The Absolutely True Diary of a Part-Time Indian

Sherman Alexie tells the story of Junior, a budding cartoonist growing up on the Spokane Indian Reservation. Determined to take his future into his own hands, Junior leaves his troubled school on the rez to attend an all-white farm town high school where the only other Indian is the school mascot.

Heartbreaking, funny, and beautifully written, The Absolutely True Diary of a Part-Time Indian, which is based on the author’s own experiences, coupled with poignant drawings by Ellen Forney that reflect the character’s art, chronicles the contemporary adolescence of one Native American boy as he attempts to break away from the life he was destined to live.

There’s no wonder that this book has become a modern YA classic. It has hilarious illustrations, a great writing style that captures the voice of a teenage boy, and it is sad and triumphant and angry and eye-opening. Junior faces prejudice both from the white school he attends and the people on the rez that he left behind. He watches many of his friends and family member succumb to alcohol, but no matter what happens, Junior keeps drawing. I know this book doesn’t cover all the varied experiences of Native Americans, so I’d love to read more books featuring Native American characters in the future.

There is a fair amount of swearing and sexual content in this book, so be forewarned.

Rating: Pretty Darn Good

Grounded

In Hemlock Hollow, life isn’t easy, but it is simple. Things in my community haven’t changed much in over three hundred years, since the time my Amish ancestors came to what is now the Green Republic. I milk my cow by hand, make fresh bread every morning, and hope to be courted by Jeremiah, a boy I’ve known since childhood.

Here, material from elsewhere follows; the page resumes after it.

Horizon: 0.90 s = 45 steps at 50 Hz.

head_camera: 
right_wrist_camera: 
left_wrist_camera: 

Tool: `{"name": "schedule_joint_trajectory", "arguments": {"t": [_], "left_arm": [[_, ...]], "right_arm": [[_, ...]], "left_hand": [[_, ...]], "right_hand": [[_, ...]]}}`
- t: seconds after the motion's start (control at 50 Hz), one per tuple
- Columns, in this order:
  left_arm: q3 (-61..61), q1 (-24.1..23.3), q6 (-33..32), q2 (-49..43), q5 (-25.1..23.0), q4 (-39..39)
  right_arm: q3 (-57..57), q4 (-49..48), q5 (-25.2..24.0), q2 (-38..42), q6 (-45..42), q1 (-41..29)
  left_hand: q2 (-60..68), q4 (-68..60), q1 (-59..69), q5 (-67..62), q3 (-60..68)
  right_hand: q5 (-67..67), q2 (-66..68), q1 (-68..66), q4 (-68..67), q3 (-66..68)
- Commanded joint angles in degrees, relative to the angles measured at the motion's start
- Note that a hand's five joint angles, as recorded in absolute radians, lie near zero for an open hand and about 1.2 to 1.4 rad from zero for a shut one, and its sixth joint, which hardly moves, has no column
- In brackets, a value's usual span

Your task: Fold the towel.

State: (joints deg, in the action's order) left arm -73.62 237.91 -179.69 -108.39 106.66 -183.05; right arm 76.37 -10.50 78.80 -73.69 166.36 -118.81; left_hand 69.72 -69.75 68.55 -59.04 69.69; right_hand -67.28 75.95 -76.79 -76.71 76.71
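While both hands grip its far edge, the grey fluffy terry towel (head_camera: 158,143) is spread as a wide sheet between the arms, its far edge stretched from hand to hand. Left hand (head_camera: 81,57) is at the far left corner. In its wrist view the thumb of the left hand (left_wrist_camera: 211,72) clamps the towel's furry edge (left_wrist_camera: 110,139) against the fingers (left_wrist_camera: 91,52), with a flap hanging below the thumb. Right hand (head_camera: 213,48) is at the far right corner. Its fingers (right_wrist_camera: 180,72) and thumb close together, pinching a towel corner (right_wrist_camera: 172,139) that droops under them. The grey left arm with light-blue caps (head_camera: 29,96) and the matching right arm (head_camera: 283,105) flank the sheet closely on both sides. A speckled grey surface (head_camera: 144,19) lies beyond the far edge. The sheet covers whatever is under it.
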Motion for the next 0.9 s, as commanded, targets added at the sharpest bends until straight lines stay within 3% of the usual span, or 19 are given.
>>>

When my father falls ill, the English doctor says a hospital outside the wall can heal him. Jeremiah convinces me to go on rumspringa, to experience the outside world as an Englisher in order to be closer to my father during his recovery. Others have gone before me. They claim it’s an adventure. But adventure turns to horror as an ordinary light switch thrusts me into a new world, and revelations about my personal history make me question everything I believe.

All my life I’ve worked to be simple. I can’t pretend anymore. Nothing about me is simple.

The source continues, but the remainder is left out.